Paolo devint fort rouge; le mécontentement de M. des Ormes devint plus visible; il allait parler, lorsque Mme des Ormes s'écria avec humeur:

—De grâce, mon cher, pas d'objection. C'est fait; c'est décidé. Laissez-nous déjeuner tranquillement... Voulez-vous une côtelette ou un fricandeau, Monsieur Paolo?

PAOLO

—Côtelette d'abord; fricandeau après, Signora.

Mme des Ormes le servit abondamment, et lui fit donner du vin, du café, de l'eau-de-vie. Quand on eut fini de déjeuner, elle lui demanda d'emmener Christine dans le parc.

M. DES ORMES

—Je vais emmener Christine; il faut bien que ce soit moi qui me charge de la promener ce matin, puisqu'il n'y a personne près d'elle. Viens. Christine.
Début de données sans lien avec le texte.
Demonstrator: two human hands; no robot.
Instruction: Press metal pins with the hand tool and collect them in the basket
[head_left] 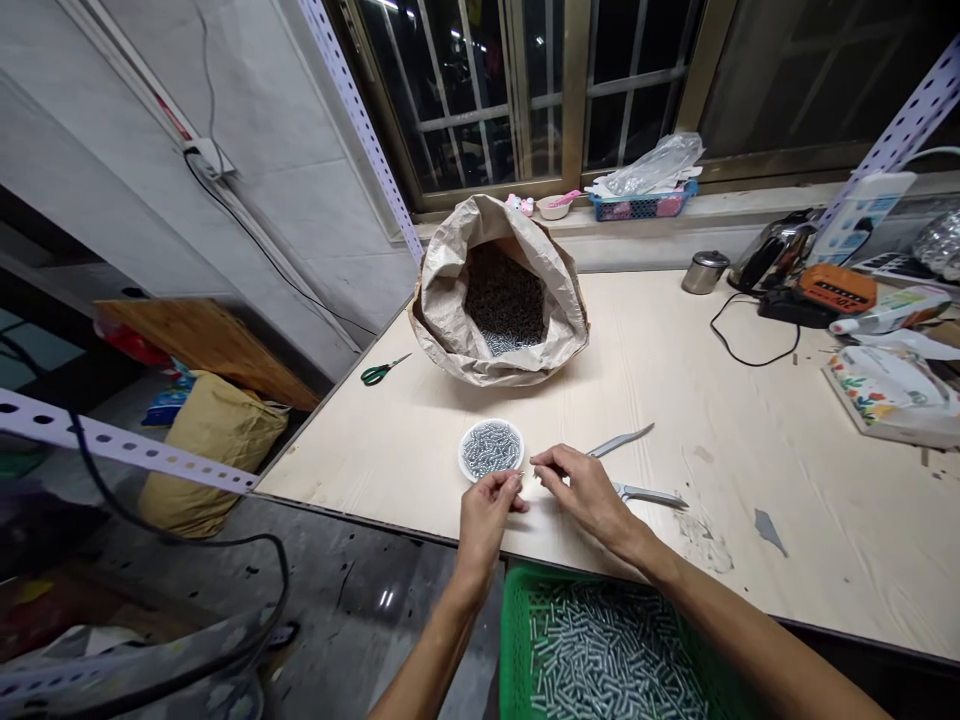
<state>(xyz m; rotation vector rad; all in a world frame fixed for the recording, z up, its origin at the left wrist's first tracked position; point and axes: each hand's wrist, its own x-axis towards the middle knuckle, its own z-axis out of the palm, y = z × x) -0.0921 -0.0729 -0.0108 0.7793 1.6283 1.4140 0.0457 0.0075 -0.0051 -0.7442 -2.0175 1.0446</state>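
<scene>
My left hand [491,505] is pinched shut on a small part I cannot make out, just below a small white dish [491,448] full of little metal pieces. My right hand [581,490] is closed around metal pliers [626,440], whose handles stick out to the right, with its fingertips close to the left hand's pinch. Both hands hover over the near edge of the pale wooden table [750,450]. Below the edge stands a green basket [525,620] holding several small metal cylinders.
A brown paper sack [499,290] of small dark metal parts stands open at the table's back. Green-handled scissors [384,370] lie at the left edge. A kettle [776,250], metal cup [705,270], orange device [836,288] and packages crowd the right.
</scene>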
Il emmena sa fille, la questionna sur Mina, se reprocha cent fois de n'avoir pas surveillé cette méchante bonne et d'avoir livré si longtemps la malheureuse Christine à ses mauvais traitements.

Paolo se rendit ensuite chez M. de Nancé. François fut le premier à remarquer l'air effaré et l'agitation du pauvre Paolo.